Personal information
- Full name: Bohdan Viktorovych Sichkaruk
- Date of birth: 1 August 1994 (age 30)
- Place of birth: Tetiiv, Ukraine
- Height: 1.89 m (6 ft 2+1⁄2 in)
- Position(s): Striker

Youth career
- 2007–2011: Hart-Ros Irpin

Senior career*
- Years: Team / Apps / (Gls)
- 2012: Volodarka / 13 / (5)
- 2014: Lokomotyv Kyiv / 6 / (5)
- 2014–2015: Vorskla Poltava / 2 / (0)
- 2016: Napredak Kruševac / 2 / (1)
- 2016–2019: Chaika Petropavlivska Borshchahivka / 21 / (6)

= Bohdan Sichkaruk =

Ukrainian footballer

Bohdan Viktorovych Sichkaruk (Богдан Вікторович Січкарук; born 1 August 1994) is a Ukrainian former professional footballer who played as a striker.

==Career==
Born in Tetiiv, Kyiv Oblast, Ukraine, Sichkaruk is a product of Kyiv Oblast youth sportive school system. He was renewed after the long injury and signed a contract with FC Vorskla. Made his debut for FC Vorskla in game against FC Hoverla Uzhhorod on 8 August 2014 in the Ukrainian Premier League.
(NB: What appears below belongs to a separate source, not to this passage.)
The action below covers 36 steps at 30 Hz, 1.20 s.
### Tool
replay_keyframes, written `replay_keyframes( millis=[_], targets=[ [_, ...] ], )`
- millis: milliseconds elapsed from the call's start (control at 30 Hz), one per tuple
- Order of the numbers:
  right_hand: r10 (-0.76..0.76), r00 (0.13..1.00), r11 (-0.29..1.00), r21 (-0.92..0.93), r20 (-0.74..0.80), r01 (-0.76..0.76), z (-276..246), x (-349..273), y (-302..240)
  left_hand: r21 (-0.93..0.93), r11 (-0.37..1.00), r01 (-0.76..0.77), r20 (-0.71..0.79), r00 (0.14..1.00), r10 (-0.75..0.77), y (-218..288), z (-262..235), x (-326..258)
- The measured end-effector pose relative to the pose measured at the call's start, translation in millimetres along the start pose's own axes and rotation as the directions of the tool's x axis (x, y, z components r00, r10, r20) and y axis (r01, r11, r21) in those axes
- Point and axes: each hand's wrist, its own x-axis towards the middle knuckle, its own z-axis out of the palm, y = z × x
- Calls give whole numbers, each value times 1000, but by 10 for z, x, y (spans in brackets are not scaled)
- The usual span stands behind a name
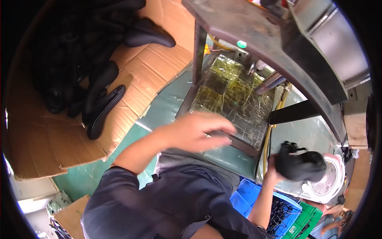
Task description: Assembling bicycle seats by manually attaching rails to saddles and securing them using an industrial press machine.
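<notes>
- Both hands work apart: the left hand (195, 131) hovers over the lap with fingers curled, seemingly pinching something small and dark, though blur hides whether it truly holds anything.
- Right hand (274, 167) is clamped on a black moulded part (300, 165), held low at the right beside a white fan (328, 181).
- Its long axis runs roughly left to right, the knobbly end toward the table (254, 32).
- Done well, this calls for a firm grip near the part's middle, wrist steady.
- Similar black parts (101, 107) lie piled on cardboard (47, 139); a blue crate (248, 195) sits below.
</notes>
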Motion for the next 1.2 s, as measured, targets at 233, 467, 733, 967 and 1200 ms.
replay_keyframes(
  millis=[233,467,733,967,1200],
  targets=[
    [399,906,915,127,-141,-384,-434,1432,-703,810,-28,586,-573,781,-248,-719,-1254,-1463],
    [298,954,895,-350,6,-277,-617,1385,-669,615,-313,724,-750,413,-517,-827,-1511,-1864],
    [280,867,-257,-903,-412,-346,-2552,-764,-457,-413,902,-125,-640,745,-190,-86,-1576,-1210],
    [589,692,-292,-908,-417,-299,-2423,-1935,-672,-781,117,-614,-624,758,-190,-787,-885,-889],
    [443,778,-320,-889,-446,-328,-2755,-1877,-297,-824,-99,-558,-536,824,-184,-814,-441,-495]
  ],
)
During the winter-break of the 2015–16 season Sickaruk signed with Serbian side FK Napredak Kruševac and played in the second half of the 2015–16 Serbian First League. At the end of the season, Napredak finished top, and achieved promotion to the SuperLiga, however, Sichkaruk left the club and returned to Ukraine where he joined FC Chaika Kyiv-Sviatoshyn Raion.